§ Task directions: Using the records below, output the stretch that opens with the line containing "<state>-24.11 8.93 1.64" and closes with the line containing "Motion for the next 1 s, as", exactly and including both lines, with nothing more.

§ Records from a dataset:
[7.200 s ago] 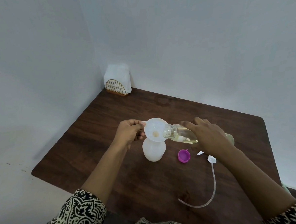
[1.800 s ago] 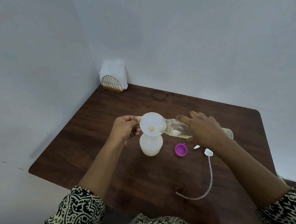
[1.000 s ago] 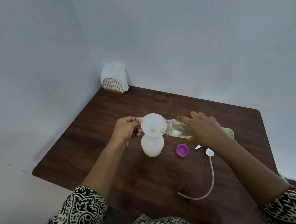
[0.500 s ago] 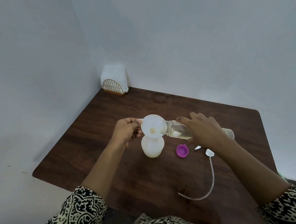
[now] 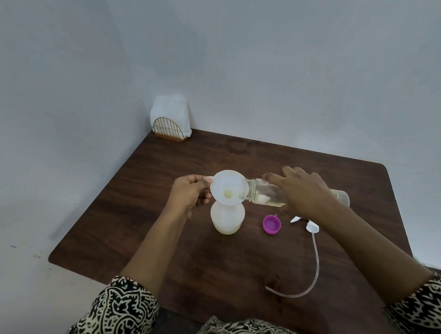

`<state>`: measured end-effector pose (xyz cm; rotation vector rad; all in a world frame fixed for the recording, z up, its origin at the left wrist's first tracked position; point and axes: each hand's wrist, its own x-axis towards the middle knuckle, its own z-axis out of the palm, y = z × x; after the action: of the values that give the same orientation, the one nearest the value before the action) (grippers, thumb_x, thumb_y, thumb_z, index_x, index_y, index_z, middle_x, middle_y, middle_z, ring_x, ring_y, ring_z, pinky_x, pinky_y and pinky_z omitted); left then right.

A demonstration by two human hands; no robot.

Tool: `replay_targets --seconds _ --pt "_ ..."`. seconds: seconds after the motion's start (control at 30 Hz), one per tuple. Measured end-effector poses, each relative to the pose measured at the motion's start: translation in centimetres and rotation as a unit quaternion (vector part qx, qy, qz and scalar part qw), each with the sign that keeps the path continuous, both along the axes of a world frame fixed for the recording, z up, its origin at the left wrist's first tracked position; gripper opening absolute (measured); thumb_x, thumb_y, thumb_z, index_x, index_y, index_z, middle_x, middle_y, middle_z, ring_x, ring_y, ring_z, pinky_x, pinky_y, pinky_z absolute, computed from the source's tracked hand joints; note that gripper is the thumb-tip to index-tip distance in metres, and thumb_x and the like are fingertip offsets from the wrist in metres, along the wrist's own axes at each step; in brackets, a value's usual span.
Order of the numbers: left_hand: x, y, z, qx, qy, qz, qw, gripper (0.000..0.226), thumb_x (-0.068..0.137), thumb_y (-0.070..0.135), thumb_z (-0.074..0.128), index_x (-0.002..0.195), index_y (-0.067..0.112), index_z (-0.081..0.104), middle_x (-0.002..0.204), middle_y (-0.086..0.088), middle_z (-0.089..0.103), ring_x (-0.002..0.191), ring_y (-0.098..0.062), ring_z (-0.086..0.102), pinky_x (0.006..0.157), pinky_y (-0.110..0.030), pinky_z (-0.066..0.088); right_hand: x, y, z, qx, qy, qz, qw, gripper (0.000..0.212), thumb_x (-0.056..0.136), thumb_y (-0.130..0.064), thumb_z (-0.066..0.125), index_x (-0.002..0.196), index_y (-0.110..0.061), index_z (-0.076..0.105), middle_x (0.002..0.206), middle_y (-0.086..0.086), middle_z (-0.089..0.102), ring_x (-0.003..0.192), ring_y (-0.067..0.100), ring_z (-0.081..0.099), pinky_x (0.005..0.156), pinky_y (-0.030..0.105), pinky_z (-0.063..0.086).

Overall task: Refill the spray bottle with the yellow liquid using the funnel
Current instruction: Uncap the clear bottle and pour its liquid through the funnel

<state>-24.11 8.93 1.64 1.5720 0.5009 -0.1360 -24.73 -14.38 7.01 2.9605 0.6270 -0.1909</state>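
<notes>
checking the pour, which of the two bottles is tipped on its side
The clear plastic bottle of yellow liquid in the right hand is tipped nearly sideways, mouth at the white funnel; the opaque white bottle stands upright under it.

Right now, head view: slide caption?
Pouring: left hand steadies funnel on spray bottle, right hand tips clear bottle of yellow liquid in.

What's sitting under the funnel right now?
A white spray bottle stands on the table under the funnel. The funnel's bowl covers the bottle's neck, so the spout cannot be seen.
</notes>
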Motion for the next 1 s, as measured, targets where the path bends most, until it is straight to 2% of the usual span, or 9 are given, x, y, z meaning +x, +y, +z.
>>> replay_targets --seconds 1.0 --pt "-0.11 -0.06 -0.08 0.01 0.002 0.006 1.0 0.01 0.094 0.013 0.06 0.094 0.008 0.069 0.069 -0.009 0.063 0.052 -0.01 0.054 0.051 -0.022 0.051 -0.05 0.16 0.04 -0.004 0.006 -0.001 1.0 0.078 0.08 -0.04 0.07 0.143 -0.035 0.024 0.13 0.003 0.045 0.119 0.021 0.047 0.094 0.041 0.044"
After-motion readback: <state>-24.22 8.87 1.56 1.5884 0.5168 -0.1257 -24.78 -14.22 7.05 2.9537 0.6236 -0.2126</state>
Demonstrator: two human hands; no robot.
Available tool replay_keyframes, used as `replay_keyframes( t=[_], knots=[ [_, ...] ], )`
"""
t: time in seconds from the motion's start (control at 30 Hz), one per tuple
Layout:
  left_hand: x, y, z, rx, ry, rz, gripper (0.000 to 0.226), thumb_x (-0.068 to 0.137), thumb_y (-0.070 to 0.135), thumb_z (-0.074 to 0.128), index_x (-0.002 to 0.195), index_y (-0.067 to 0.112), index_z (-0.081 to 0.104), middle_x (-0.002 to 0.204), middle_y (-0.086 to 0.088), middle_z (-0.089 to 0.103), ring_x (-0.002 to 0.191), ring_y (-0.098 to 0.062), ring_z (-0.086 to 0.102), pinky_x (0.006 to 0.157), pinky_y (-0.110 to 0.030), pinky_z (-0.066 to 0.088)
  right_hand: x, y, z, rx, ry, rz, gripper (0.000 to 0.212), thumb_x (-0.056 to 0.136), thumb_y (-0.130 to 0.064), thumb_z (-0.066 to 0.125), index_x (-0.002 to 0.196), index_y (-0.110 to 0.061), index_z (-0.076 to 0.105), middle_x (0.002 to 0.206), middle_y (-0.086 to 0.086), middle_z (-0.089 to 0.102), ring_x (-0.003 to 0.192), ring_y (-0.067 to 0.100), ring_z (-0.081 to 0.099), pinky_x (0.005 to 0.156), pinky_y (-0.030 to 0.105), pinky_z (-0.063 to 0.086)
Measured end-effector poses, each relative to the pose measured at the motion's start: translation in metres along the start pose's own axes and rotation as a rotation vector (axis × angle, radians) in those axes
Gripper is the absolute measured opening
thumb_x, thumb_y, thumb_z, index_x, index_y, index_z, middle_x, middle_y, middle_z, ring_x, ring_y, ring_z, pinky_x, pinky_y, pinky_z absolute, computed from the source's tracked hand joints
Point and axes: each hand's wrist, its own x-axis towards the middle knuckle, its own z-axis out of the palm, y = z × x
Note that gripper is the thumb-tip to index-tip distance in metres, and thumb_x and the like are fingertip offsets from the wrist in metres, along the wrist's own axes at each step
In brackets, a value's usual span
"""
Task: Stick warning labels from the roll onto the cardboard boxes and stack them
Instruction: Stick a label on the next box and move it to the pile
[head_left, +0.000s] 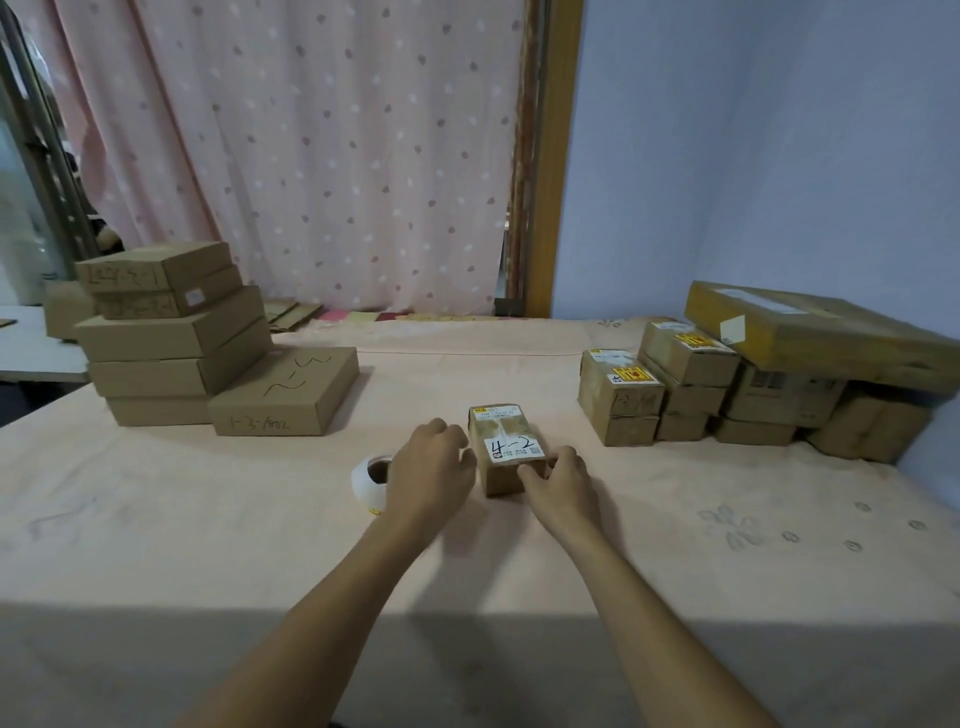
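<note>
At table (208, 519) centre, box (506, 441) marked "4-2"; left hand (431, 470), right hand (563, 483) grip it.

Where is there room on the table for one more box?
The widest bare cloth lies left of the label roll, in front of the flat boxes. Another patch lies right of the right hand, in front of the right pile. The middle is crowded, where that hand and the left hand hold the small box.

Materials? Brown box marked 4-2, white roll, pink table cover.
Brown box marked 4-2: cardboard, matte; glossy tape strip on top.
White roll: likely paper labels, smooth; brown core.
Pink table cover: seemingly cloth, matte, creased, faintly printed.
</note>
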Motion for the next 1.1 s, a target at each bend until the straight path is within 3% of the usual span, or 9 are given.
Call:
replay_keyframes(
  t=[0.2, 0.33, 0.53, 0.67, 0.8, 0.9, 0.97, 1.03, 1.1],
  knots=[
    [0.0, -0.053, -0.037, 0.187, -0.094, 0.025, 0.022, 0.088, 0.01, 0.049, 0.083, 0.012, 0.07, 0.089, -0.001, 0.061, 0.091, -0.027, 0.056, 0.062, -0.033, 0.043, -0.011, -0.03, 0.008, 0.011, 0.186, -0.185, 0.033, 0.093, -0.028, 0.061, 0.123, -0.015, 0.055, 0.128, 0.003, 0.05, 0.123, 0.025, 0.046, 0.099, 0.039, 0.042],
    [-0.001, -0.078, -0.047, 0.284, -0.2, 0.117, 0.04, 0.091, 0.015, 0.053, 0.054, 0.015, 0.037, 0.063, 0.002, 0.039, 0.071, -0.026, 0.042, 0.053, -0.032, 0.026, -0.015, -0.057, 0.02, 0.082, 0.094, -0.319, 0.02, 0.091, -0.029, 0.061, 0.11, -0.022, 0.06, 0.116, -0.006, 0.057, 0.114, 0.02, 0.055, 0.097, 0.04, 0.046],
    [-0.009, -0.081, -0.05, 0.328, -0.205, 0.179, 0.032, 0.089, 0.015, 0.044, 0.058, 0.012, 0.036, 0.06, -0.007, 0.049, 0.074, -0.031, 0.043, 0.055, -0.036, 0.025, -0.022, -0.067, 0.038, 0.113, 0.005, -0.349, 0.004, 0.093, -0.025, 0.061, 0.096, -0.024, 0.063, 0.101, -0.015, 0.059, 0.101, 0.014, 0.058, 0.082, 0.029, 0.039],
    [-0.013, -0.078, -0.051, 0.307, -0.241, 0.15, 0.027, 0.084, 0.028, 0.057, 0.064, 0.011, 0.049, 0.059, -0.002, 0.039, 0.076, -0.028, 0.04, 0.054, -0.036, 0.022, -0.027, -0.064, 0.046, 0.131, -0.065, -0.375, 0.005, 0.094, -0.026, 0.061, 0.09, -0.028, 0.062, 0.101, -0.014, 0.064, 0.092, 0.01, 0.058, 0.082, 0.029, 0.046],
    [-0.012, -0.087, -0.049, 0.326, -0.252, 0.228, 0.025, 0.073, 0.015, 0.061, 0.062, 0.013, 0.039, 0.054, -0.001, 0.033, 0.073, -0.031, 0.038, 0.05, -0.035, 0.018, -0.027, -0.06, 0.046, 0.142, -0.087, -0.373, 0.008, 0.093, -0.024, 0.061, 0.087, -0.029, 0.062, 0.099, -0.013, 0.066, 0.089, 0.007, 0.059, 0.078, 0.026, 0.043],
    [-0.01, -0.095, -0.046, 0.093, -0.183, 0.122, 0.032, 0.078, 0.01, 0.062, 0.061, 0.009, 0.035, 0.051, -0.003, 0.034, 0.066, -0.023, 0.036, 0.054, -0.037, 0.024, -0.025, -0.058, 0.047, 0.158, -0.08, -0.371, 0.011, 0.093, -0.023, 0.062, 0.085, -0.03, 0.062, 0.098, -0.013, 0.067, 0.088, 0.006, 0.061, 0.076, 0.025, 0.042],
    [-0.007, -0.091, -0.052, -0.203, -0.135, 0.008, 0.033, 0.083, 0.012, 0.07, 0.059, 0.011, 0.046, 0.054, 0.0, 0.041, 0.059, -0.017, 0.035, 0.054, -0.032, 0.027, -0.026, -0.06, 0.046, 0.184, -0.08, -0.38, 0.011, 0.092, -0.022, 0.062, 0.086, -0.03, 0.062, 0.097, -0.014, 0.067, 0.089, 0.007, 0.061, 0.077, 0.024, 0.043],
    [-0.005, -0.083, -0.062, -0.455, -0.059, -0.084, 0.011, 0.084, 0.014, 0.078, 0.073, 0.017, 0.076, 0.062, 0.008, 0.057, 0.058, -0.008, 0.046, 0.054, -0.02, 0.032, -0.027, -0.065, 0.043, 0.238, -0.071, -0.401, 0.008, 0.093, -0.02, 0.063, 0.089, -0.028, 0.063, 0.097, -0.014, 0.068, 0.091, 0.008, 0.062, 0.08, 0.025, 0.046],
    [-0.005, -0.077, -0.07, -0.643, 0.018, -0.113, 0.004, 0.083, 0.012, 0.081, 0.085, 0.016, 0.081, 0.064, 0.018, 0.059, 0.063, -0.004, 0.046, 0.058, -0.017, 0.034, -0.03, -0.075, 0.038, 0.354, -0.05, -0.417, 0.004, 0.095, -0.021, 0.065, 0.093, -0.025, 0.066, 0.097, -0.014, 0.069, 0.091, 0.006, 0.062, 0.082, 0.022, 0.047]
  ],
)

§ Worked solution:
<state>-24.11 8.93 1.64 1.5720 0.5009 -0.1360 -24.73 -14.38 7.01 2.9605 0.6270 -0.1909</state>
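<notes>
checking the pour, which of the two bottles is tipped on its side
The clear plastic bottle of yellow liquid in the right hand is tipped nearly sideways, mouth at the white funnel; the opaque white bottle stands upright under it.

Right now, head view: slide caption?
Pouring: left hand steadies funnel on spray bottle, right hand tips clear bottle of yellow liquid in.

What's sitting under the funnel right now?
A white spray bottle stands on the table under the funnel. The funnel's bowl covers the bottle's neck, so the spout cannot be seen.
</notes>
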Motion for the next 1 s, as measured, targets where the path bends most, until it is straight to 2% of the usual span, or 9 are given, x, y, z meaning +x, +y, +z.

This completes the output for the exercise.